Nest: Although the peregrine falcon is currently considered a cliff-nester, records indicate that it once nested in tree cavities (Goss 1878, Ridgway 1889, Ganier 1932, Bellrose 1938, Spofford 1942, 1943, 1945, 1947, Peterson 1948). The peregrine still uses cavities in broken-off trunks in Europe (Hickey 1942), but the hole-nesting population of America apparently disappeared with the felling of the great trees on which they depended (Hickey and Anderson 1969).
Food: The peregrine falcon feeds primarily on birds ranging in size from mallards to warblers, which are usually stunned or killed in flight. Mammals and large insects form only an insignificant portion of the diet (Bent 1938). White and Roseneau (1970) found remains of fish in the stomachs of peregrines in Alaska, and suggested that fish may be more common in some peregrine diets than the literature indicates.
Merlin
Falco columbarius
L 12″ W 23″
Habitat: The merlin is usually found in open stands of boreal forest, Douglas-fir—sitka spruce, poplar-aspen-birch-willow, ponderosa pine—Douglas-fir, oak woodlands, and saltwater marshes (Craighead and Craighead 1940, Lawrence 1949, Brown and Weston 1961).
Nest: Like the peregrine falcon, most cavity nests for the merlin were reported before 1910, when it was nesting in cavities of poplars, cottonwoods, and American linden trees (Bendire 1892, Houseman 1894, Dippie 1895). The merlin usually uses tree nests built by other large birds (such as hawks, crows, and magpies) but sometimes nests on the ground under bushes or on cliffs and cutbanks.

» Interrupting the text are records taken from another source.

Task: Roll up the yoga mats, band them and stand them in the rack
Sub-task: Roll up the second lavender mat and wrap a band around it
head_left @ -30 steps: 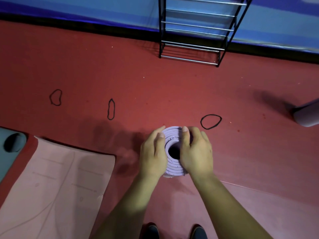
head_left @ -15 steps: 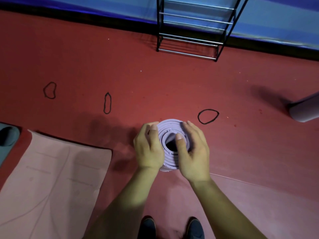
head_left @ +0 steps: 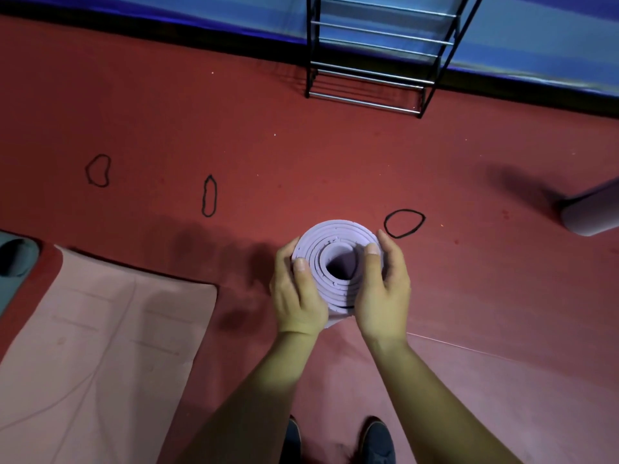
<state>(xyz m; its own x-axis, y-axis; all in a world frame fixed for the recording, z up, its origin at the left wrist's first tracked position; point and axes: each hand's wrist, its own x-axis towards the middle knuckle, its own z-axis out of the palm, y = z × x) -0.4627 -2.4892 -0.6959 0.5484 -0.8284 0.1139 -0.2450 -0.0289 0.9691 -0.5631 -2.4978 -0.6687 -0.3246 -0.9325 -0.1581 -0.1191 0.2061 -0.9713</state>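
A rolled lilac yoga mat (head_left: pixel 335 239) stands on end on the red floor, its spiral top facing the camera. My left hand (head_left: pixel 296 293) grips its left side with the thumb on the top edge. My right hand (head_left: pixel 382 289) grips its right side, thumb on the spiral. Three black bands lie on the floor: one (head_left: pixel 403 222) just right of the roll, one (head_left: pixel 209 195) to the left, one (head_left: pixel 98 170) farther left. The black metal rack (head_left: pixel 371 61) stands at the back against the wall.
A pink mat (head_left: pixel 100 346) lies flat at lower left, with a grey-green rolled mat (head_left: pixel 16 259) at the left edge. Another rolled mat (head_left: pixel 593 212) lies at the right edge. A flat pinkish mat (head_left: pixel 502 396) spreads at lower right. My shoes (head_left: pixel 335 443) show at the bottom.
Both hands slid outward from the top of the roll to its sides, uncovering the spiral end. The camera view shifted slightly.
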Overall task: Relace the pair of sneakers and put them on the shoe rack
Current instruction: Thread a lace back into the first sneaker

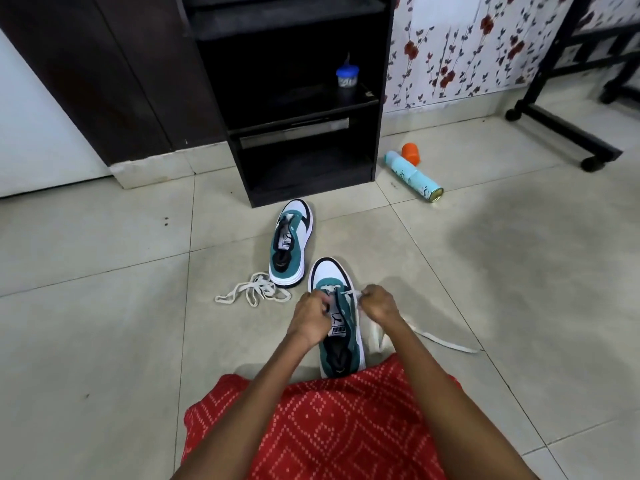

Food: Brown and Amadon (1968) found that birds made up 80 percent (by weight) of the food for merlins, insects 15 percent, and mammals 5 percent. Ferguson (1922) examined 298 stomachs and found 4 mammals, 318 birds, and 967 insects. Birds found in the stomachs included small shorebirds, small game birds, and songbirds (which are normally captured in flight). Insect prey consisted of crickets, grasshoppers, dragonflies, beetles, and caterpillars (Bent 1938), while mammals included pocket gophers, squirrels, mice, and bats (Fisher 1893).